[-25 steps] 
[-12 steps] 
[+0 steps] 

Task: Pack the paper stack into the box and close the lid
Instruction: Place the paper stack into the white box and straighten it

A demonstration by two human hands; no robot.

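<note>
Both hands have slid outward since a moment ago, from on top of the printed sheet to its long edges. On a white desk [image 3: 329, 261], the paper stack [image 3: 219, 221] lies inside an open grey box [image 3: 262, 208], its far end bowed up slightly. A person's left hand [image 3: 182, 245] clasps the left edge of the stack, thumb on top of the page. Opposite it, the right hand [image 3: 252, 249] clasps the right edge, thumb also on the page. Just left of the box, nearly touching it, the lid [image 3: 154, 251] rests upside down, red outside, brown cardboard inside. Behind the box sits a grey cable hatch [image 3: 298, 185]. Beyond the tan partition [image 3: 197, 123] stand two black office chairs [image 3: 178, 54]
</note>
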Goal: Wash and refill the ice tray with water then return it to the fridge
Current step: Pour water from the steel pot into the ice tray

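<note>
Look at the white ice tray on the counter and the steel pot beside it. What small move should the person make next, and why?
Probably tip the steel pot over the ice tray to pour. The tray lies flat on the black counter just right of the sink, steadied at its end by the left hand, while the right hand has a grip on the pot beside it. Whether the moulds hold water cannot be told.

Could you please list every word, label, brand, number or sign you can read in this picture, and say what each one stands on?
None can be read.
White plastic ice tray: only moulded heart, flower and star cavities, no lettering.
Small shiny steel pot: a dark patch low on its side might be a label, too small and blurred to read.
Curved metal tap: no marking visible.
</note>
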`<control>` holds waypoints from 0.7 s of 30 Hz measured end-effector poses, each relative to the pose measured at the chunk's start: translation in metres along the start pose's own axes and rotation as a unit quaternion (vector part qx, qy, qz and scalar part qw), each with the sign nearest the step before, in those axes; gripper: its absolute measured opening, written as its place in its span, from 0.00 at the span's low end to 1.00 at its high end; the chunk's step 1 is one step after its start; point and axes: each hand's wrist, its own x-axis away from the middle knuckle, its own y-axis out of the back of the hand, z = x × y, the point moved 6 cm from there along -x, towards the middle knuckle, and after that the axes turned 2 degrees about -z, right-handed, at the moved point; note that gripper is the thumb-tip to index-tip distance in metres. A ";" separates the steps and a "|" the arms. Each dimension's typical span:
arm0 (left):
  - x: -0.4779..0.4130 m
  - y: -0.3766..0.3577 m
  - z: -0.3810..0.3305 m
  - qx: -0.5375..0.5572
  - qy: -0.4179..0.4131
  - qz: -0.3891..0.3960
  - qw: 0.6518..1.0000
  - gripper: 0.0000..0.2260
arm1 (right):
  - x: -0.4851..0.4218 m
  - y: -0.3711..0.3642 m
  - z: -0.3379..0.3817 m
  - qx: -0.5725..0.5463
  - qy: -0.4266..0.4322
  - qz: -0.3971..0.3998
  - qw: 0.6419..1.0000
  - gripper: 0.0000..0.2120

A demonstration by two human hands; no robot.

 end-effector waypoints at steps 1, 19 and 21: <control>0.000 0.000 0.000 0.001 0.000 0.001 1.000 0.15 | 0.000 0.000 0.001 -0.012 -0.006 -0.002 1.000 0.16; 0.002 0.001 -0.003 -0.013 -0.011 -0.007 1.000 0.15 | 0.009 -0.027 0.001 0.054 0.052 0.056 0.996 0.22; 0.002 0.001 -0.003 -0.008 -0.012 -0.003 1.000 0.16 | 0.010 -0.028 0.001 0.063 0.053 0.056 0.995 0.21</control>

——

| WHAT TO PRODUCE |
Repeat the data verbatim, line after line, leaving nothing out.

| WRITTEN SOLUTION |
[-25 steps] 
[-12 steps] 
[+0 steps] 

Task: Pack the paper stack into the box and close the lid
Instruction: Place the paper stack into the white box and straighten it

A demonstration by two human hands; no robot.

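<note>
Both hands have slid outward since a moment ago, from on top of the printed sheet to its long edges. On a white desk [image 3: 329, 261], the paper stack [image 3: 219, 221] lies inside an open grey box [image 3: 262, 208], its far end bowed up slightly. A person's left hand [image 3: 182, 245] clasps the left edge of the stack, thumb on top of the page. Opposite it, the right hand [image 3: 252, 249] clasps the right edge, thumb also on the page. Just left of the box, nearly touching it, the lid [image 3: 154, 251] rests upside down, red outside, brown cardboard inside. Behind the box sits a grey cable hatch [image 3: 298, 185]. Beyond the tan partition [image 3: 197, 123] stand two black office chairs [image 3: 178, 54]
</note>
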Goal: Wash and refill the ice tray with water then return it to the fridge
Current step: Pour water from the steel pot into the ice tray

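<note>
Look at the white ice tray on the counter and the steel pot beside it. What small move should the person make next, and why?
Probably tip the steel pot over the ice tray to pour. The tray lies flat on the black counter just right of the sink, steadied at its end by the left hand, while the right hand has a grip on the pot beside it. Whether the moulds hold water cannot be told.

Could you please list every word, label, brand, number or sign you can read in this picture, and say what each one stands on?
None can be read.
White plastic ice tray: only moulded heart, flower and star cavities, no lettering.
Small shiny steel pot: a dark patch low on its side might be a label, too small and blurred to read.
Curved metal tap: no marking visible.
</note>
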`<control>` holds waypoints from 0.7 s of 30 Hz measured end-effector poses, each relative to the pose measured at the chunk's start: translation in metres along the start pose's own axes and rotation as a unit quaternion (vector part qx, qy, qz and scalar part qw), each with the sign nearest the step before, in those axes; gripper: its absolute measured opening, written as its place in its span, from 0.00 at the span's low end to 1.00 at its high end; the chunk's step 1 is one step after its start; point and axes: each hand's wrist, its own x-axis away from the middle knuckle, its own y-axis out of the back of the hand, z = x × y, the point moved 6 cm from there along -x, towards the middle knuckle, and after that the axes turned 2 degrees about -z, right-handed, at the moved point; note that gripper is the thumb-tip to index-tip distance in metres. A ";" separates the steps and a "|" the arms. Each dimension's typical span:
arm0 (left):
  - x: -0.4779..0.4130 m
  - y: -0.3766..0.3577 m
  - z: -0.3810..0.3305 m
  - qx: -0.5375..0.5572
  - qy: -0.4179..0.4131
  - qz: -0.3891..0.3960
  - qw: 0.6518..1.0000
  - gripper: 0.0000..0.2260
arm1 (right):
  - x: -0.4851..0.4218 m
  - y: -0.3711..0.3642 m
  - z: -0.3379..0.3817 m
  - qx: -0.5725..0.5463
  - qy: -0.4266..0.4322
  - qz: -0.3971..0.3998
  - qw: 0.6419..1.0000
  - gripper: 0.0000..0.2120

A demonstration by two human hands; no robot.

 end-effector waypoints at steps 1, 19 and 21: <control>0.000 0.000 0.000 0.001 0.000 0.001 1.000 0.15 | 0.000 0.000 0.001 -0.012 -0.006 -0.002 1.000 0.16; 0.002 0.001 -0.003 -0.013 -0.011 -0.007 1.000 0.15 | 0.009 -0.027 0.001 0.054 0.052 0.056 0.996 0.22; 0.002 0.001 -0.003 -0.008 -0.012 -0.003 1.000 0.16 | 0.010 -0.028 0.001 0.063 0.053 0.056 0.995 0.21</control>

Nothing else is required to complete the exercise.